In some embodiments, traceback search will be initiated for substantially all communications that exit the network. In some embodiments, probes 116 initiate the traceback search. In other embodiments, a separate security system, software, device, or circuitry will initiate and handle the traceback search. In some situations, it is known that the tasks of certain models will likely or must be completed in particular parts of the network and are unlikely or cannot be completed in other parts of the network. For example, it is highly likely that the exfiltration event at task 412 will take place at or be observable at gateway 106 and unlikely to take place at scanner 108. As such, the probe connected to gateway 106 (i.e., probe 116a) will be configured to expend resources examining communications for their likelihood of being exfiltration event task 412. In contrast, probe 116c, which monitors communications associated with scanner 108 and printer 110, will not examine communications associated with scanner 108 for their likelihood of being exfiltration event task 412 because such an event is unlikely to take place at scanner 108, but can expend resources examining communications associated with scanner 108 for their likelihood of being another task within the event model.



FIG. 5 shows exemplary traceback search process 500 based on event model 400 of FIG. 4. In particular, traceback search process 500 is an exemplary illustration of a traceback search for a malicious insider detection analysis based on malicious insider attack sequence illustrated by event model 400. As the last task in event model 400 is the exfiltration event associated with task 412, the traceback search process to detect a malicious insider would initiate at step 502 where an occurrence of an exfiltration event or what could possibly be an exfiltration event is observed.

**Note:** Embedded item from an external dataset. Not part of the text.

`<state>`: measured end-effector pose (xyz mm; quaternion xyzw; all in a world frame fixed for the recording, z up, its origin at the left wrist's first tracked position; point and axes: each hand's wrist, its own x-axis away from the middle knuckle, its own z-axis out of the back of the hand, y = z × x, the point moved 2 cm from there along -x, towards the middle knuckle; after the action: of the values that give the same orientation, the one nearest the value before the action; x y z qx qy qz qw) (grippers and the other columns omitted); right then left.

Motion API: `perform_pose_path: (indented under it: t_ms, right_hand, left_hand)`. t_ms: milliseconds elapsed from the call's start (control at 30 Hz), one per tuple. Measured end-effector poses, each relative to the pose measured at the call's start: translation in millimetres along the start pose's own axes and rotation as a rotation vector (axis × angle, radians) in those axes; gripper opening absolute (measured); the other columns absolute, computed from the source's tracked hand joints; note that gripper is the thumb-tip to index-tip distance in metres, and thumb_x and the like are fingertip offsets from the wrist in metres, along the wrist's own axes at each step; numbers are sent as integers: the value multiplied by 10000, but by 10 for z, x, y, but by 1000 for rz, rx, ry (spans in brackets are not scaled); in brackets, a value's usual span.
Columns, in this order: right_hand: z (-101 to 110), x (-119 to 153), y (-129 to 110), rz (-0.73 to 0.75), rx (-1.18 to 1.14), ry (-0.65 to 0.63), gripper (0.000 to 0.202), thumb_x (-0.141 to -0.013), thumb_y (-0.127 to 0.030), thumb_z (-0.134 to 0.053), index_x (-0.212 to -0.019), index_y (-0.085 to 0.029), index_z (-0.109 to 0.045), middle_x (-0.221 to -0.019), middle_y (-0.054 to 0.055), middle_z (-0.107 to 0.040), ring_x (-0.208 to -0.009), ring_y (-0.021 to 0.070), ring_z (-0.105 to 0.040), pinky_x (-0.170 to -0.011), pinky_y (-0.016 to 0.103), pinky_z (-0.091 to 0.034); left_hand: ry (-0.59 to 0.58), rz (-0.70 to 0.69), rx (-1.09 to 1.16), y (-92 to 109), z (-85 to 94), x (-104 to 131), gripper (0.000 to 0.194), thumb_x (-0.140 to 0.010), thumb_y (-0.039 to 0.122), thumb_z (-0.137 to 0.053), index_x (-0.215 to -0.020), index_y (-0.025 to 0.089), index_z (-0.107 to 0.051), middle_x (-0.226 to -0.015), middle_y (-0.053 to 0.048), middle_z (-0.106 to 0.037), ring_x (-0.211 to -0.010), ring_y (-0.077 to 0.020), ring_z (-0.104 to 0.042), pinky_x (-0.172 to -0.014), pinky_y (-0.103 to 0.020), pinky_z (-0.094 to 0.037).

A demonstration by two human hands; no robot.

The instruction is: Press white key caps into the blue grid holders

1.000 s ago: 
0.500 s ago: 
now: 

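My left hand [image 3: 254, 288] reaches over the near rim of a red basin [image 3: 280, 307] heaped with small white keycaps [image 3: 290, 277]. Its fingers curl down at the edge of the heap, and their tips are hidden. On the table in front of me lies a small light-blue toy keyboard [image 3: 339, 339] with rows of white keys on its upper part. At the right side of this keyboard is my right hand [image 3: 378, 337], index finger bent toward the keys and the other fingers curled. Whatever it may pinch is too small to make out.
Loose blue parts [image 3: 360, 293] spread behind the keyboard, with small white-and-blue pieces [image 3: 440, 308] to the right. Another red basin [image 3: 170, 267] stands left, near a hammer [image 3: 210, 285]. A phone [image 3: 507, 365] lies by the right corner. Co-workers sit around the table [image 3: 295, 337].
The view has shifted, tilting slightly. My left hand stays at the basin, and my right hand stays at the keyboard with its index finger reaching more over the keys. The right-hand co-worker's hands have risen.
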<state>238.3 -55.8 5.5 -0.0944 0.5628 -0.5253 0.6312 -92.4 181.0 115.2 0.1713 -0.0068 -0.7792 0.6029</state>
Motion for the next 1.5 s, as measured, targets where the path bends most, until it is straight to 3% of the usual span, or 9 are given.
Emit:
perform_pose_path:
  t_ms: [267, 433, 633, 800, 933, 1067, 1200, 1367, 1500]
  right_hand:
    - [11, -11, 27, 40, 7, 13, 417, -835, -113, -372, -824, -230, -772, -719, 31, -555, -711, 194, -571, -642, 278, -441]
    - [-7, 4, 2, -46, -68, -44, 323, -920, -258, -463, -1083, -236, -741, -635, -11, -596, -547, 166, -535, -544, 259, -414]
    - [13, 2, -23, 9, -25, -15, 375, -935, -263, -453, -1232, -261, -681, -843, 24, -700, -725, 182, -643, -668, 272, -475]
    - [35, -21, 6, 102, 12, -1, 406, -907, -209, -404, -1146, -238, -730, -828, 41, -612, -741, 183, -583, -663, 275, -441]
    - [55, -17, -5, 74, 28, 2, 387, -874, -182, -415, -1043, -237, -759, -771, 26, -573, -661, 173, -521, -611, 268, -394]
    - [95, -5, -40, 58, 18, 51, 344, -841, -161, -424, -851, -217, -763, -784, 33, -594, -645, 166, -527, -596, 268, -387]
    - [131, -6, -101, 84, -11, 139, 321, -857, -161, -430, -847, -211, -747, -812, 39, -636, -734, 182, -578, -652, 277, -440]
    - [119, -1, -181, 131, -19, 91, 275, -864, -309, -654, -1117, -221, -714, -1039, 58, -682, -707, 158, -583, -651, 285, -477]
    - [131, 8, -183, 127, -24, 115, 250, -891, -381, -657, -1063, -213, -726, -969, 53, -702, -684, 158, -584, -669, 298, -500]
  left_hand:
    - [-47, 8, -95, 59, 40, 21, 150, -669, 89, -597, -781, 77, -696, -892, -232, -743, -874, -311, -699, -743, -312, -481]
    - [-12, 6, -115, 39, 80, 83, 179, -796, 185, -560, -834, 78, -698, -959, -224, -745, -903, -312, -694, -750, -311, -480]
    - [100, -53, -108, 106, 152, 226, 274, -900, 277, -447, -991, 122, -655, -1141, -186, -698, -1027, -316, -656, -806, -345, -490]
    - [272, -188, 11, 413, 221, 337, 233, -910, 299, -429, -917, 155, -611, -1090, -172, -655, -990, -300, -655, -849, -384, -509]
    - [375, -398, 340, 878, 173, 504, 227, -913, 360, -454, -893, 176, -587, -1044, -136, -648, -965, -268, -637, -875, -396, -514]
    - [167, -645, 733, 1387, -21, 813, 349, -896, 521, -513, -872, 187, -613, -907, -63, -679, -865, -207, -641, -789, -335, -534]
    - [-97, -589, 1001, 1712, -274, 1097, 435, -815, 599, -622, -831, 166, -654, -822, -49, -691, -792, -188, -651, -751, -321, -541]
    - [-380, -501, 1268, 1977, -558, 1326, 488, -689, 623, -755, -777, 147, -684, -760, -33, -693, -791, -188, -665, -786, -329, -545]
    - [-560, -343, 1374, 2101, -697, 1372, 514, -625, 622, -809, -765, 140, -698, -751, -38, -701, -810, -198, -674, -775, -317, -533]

For example, probe 116a may have observed a possible exfiltration event communication leave secure network 102 via gateway 106. Further exemplary possible exfiltration events are discussed above with regard to task 412.

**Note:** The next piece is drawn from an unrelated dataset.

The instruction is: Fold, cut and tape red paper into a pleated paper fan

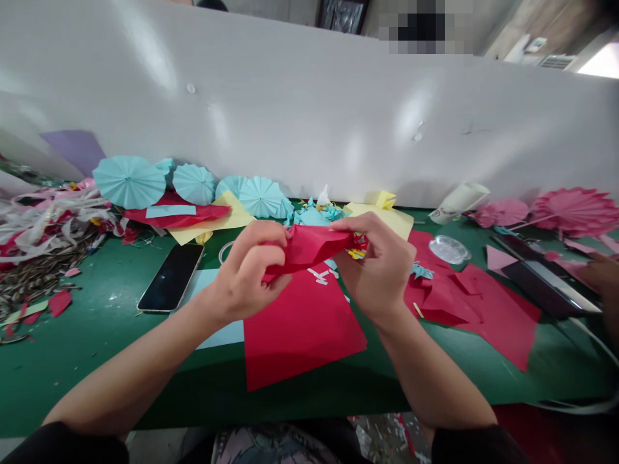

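Between my hands a folded piece of red paper [314, 248] is held up above the table. My left hand [254, 270] pinches its left end, the fingers curled over it. At the other end my right hand [377, 264] grips the paper between thumb and fingers. Below them a flat red paper sheet [304, 335] lies on the green table, with small white strips [322, 276] near its top. A light blue sheet [220, 332] shows partly from under it on the left.
A phone [171, 277] lies left. Pleated blue paper fans [129, 182] lean along the grey partition [300, 109]. Tangled ribbons [53, 216] pile up far left. To the right are red paper pieces [503, 316], a clear round lid [449, 249], pink fans [573, 209] and another person's hand [602, 274].
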The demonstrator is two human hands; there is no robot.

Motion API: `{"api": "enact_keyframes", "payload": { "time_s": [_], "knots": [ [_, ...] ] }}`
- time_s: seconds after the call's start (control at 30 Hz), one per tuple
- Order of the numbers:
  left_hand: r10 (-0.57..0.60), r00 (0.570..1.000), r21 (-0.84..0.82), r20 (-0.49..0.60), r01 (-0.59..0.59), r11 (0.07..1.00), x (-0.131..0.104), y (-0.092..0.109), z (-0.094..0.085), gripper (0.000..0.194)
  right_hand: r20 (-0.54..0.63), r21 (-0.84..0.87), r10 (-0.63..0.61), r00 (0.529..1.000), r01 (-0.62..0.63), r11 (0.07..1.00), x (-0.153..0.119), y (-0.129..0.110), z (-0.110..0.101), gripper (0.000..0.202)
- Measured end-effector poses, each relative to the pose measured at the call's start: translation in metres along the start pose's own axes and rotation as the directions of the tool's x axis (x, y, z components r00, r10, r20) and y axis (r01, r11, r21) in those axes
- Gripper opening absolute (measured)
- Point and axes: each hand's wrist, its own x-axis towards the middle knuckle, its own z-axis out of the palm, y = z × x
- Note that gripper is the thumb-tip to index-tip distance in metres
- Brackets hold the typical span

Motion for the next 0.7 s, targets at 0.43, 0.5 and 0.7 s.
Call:
{"api": "enact_keyframes", "payload": {
  "time_s": [0.43,0.5,0.7],
  "knots": [
    [-0.374,0.905,0.215,0.205,0.331,0.919,0.009,0.015,-0.009,0.022,0.087,-0.026,-0.19,0.978,0.193,0.981,-0.002,-0.001,0.006,0.01],
    [-0.431,0.886,0.195,0.172,0.398,0.896,0.01,0.013,-0.01,0.019,0.098,0.002,-0.148,0.984,0.148,0.989,0.0,-0.002,0.005,0.006],
    [-0.625,0.765,0.065,0.154,0.623,0.779,0.012,0.008,-0.011,0.025,0.029,0.001,0.041,0.999,-0.042,0.999,-0.002,0.001,0.006,0.01]
  ]
}}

Once the exfiltration event is observed at step 502 and the traceback search is initiated, traceback search process 500 proceeds to step 504 where data associated with the observed occurrence of the possible exfiltration event is examined. As noted above with regard to FIG. 2, probes 116 will store certain information about monitored network communications such as the source of the communication, time of the communication, the type of the communication, and/or the destination of the communication. Based on this information, traceback search process 500 can determine what device within the network originated the possible exfiltration event. For example, the communication associated with the possible exfiltration event may have originated from IP address 208 in data structure 200 of FIG. 2, which for exemplary purposes is associated with database 112. Using the IP address information from data structure 200, it can be determined that database 112 originated the possible exfiltration event communication.


Once the source of the possible exfiltration event communication is determined, traceback search process 500 proceeds to step 506 where probes associated with the task just prior to the exfiltration of data are examined. In this case, the task just prior to the exfiltration of data task is the preparation of the data for exfiltration task. As illustrated by event model 400, the preparation task includes two possibilities; the single system preparation at task 408 or multi-system preparation at task 410 and as noted previously, the single system preparation at task 408 may be hidden. It is likely that the device that was the source of the possible exfiltration event communication was likely involved in the data preparation. For illustrative purposes, database 112 was the source of the possible exfiltration event communication, which can be determined by process 500 by examining the data structure associated with the probe that detected the possible exfiltration event communication. Accordingly, traceback search process 500 will examine the probe that monitors the communications associated with database 112 (e.g., probe 116d). Traceback search process 500 will examine probe 116d for records of communications that are possible associated with either single system preparation task 408 or multi-system preparation task 410. The records examined at step 506 are substantially similar to data structure 200 of FIG. 2.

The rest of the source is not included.